*Directions for this task*.
Show every line of the data below that includes the word "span".

*Data below*.

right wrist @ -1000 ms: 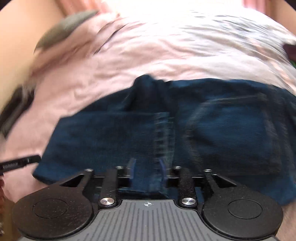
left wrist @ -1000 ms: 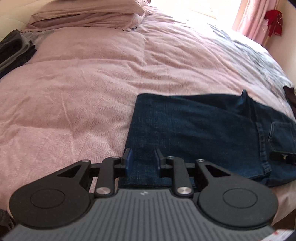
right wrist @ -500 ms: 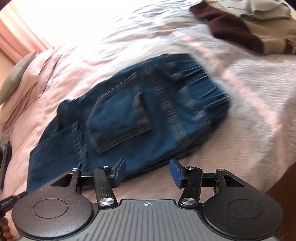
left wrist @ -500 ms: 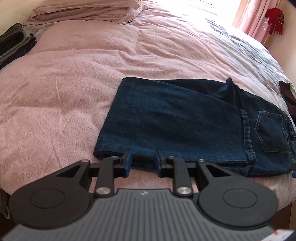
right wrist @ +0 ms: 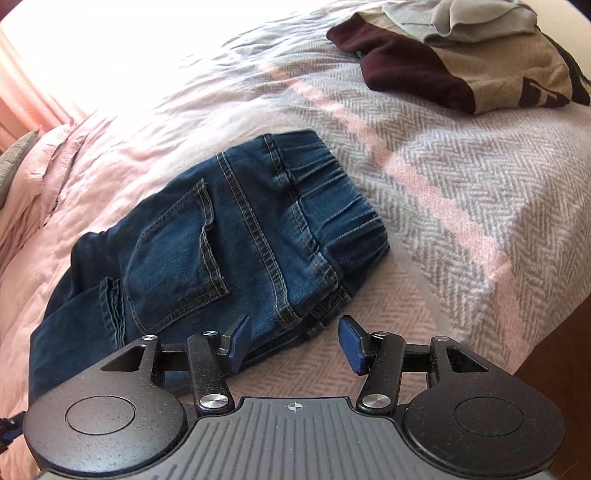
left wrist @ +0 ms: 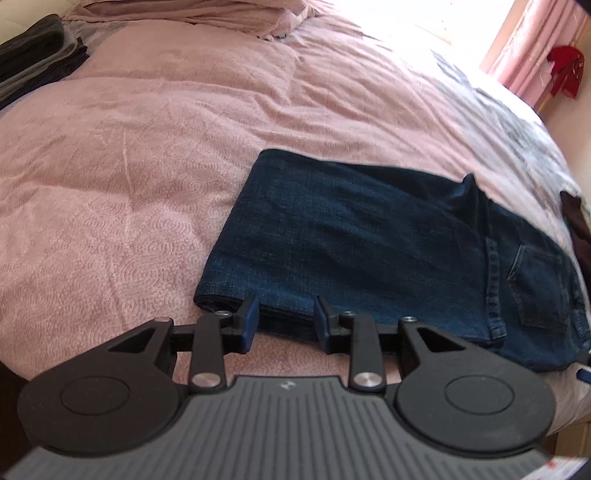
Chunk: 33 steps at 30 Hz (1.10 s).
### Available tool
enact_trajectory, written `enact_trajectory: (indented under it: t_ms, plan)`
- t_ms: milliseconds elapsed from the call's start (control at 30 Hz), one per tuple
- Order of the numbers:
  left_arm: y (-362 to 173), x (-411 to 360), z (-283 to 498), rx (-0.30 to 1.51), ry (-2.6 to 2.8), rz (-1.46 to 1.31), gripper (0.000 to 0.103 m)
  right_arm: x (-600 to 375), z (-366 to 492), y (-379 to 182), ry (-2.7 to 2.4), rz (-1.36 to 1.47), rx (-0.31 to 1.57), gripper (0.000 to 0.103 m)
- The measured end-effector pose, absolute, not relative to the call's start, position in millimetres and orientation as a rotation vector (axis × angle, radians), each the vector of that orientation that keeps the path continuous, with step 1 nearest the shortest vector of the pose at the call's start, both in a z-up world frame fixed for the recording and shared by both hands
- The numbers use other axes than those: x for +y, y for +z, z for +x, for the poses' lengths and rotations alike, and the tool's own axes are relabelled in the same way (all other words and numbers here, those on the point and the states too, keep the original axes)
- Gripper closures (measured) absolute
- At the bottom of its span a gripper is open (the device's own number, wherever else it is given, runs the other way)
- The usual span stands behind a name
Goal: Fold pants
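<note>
Dark blue jeans (left wrist: 369, 236) lie folded on the pink bedspread (left wrist: 129, 166), legs doubled over, hems up near the back pocket. My left gripper (left wrist: 284, 323) is open and empty at the near edge of the folded end, just off the denim. In the right wrist view the same jeans (right wrist: 221, 251) show their elastic waistband and back pocket. My right gripper (right wrist: 293, 343) stands wide open at the near corner of the waistband, its left pad against the denim edge, nothing between the fingers.
Pillows (left wrist: 207, 11) lie at the head of the bed, with a stack of dark folded clothes (left wrist: 33, 55) at the far left. A pile of maroon, tan and grey garments (right wrist: 461, 62) sits on the herringbone blanket (right wrist: 461, 177). Pink curtains (left wrist: 532, 51) hang by the window.
Both grippers have let go of the jeans and drawn back to their near edge. The right gripper swung round to the waistband end and opened wide.
</note>
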<state>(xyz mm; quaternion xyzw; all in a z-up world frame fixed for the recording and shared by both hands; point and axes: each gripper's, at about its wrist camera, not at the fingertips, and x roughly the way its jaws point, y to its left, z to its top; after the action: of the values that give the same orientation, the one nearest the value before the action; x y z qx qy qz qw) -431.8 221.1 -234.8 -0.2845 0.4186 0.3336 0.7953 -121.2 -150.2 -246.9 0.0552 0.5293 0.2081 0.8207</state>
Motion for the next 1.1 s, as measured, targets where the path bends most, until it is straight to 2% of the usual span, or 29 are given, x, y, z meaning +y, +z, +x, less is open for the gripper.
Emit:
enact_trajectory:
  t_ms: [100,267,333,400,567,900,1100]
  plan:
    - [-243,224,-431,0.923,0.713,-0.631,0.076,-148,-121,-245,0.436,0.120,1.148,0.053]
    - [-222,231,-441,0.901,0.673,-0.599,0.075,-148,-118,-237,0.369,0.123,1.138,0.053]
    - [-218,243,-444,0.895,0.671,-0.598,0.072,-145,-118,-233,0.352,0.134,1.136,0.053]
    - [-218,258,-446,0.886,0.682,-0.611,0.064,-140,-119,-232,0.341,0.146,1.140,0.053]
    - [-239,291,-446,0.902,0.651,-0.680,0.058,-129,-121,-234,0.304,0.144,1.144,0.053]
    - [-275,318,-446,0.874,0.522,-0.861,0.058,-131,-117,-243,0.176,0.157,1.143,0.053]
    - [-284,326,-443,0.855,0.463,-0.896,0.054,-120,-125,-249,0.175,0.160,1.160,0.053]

*Final answer*.
- At the bottom of its span a gripper is open (the device's own number, wherever else it is given, runs the other way)
- The usual span stands behind a name
Motion for the next 1.1 s, as measured, targets where the path bends most, until it is straight to 2% of the usual span, or 29 are given, x, y, z meaning +y, +z, +x, less is open for the gripper.

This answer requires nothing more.